__WHAT IS NEEDED__
Leaving out every picture, transcribe the lines from the line that contains "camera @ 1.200" to the end of the entries below, both ends included.

*** Begin section ***

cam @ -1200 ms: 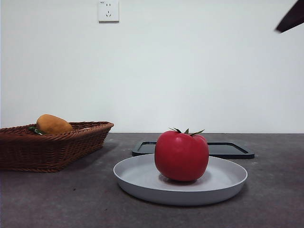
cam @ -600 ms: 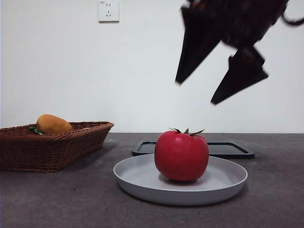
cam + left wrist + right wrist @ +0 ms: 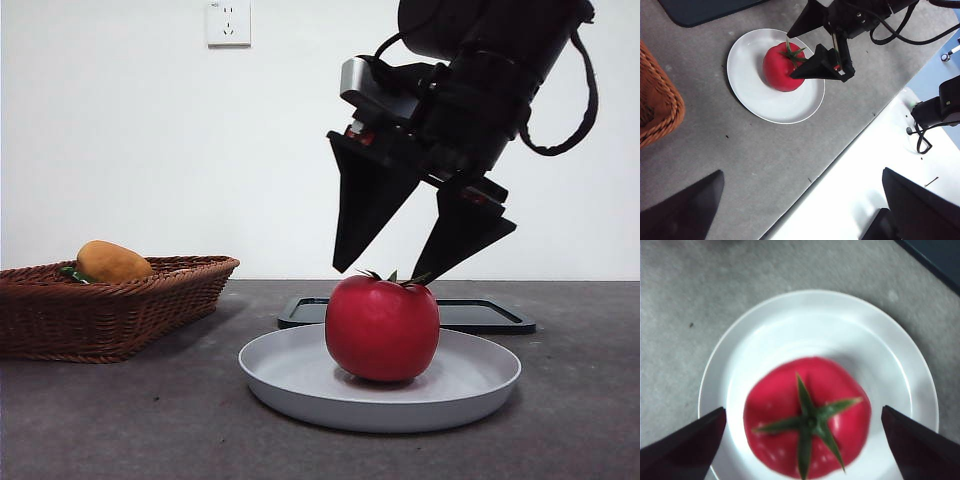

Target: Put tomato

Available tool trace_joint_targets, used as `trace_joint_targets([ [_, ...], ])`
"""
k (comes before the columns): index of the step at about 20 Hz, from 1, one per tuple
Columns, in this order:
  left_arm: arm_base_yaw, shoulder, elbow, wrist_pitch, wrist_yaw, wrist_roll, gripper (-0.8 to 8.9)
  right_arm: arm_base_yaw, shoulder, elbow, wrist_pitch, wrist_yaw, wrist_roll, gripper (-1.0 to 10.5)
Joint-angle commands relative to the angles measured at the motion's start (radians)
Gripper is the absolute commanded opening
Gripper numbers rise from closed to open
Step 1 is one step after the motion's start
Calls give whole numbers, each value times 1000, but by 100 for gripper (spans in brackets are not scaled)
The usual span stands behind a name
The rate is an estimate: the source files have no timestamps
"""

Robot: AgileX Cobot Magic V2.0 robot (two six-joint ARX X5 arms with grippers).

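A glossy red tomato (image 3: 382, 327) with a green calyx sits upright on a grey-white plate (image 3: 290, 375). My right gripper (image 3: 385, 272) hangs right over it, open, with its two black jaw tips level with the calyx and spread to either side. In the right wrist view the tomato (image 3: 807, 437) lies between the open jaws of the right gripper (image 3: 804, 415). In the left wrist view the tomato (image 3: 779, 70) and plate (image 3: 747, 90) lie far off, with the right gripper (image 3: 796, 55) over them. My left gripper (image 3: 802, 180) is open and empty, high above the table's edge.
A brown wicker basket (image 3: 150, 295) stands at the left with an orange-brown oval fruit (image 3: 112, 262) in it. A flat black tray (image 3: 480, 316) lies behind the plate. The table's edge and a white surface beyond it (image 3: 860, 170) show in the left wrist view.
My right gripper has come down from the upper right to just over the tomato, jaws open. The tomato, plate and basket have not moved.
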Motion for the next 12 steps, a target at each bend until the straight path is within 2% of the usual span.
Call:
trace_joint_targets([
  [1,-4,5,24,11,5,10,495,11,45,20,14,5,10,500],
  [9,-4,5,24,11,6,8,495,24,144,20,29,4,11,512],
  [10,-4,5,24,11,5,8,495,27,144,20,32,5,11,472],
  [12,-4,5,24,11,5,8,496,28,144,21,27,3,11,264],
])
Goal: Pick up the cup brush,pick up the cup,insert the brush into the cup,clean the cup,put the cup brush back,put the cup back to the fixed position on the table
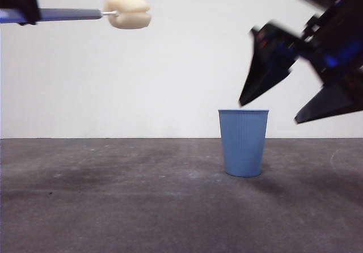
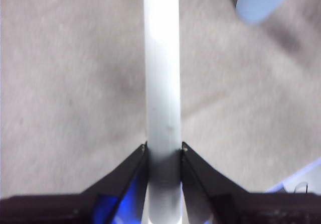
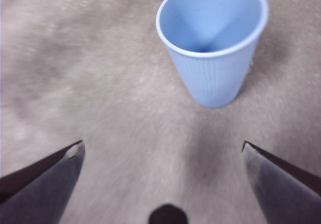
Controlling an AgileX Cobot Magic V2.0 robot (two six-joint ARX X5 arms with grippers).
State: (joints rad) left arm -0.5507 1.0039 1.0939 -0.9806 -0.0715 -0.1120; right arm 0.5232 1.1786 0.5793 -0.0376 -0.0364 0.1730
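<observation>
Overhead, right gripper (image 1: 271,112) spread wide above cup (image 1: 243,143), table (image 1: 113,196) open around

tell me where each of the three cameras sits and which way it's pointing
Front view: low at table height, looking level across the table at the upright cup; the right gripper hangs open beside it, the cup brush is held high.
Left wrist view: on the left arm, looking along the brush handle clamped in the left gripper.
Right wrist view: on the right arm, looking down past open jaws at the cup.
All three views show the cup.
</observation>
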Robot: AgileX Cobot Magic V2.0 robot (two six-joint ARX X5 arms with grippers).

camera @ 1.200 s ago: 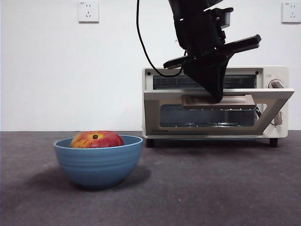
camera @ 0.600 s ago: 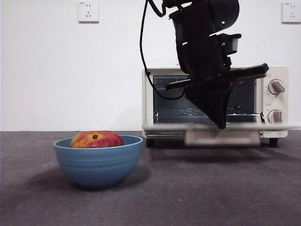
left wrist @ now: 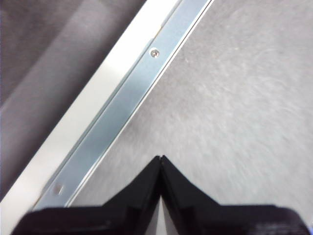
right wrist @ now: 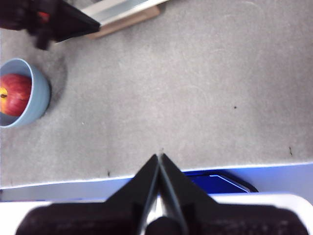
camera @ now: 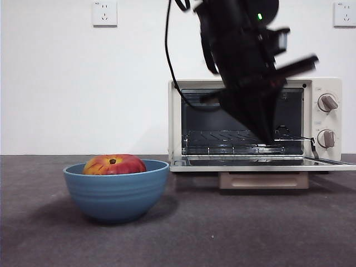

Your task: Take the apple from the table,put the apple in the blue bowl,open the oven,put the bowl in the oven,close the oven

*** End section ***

__REPLY TO THE EXERCISE__
camera @ 1.200 s ago: 
camera @ 0.600 s ago: 
left wrist @ now: 
right wrist @ now: 
camera @ now: 

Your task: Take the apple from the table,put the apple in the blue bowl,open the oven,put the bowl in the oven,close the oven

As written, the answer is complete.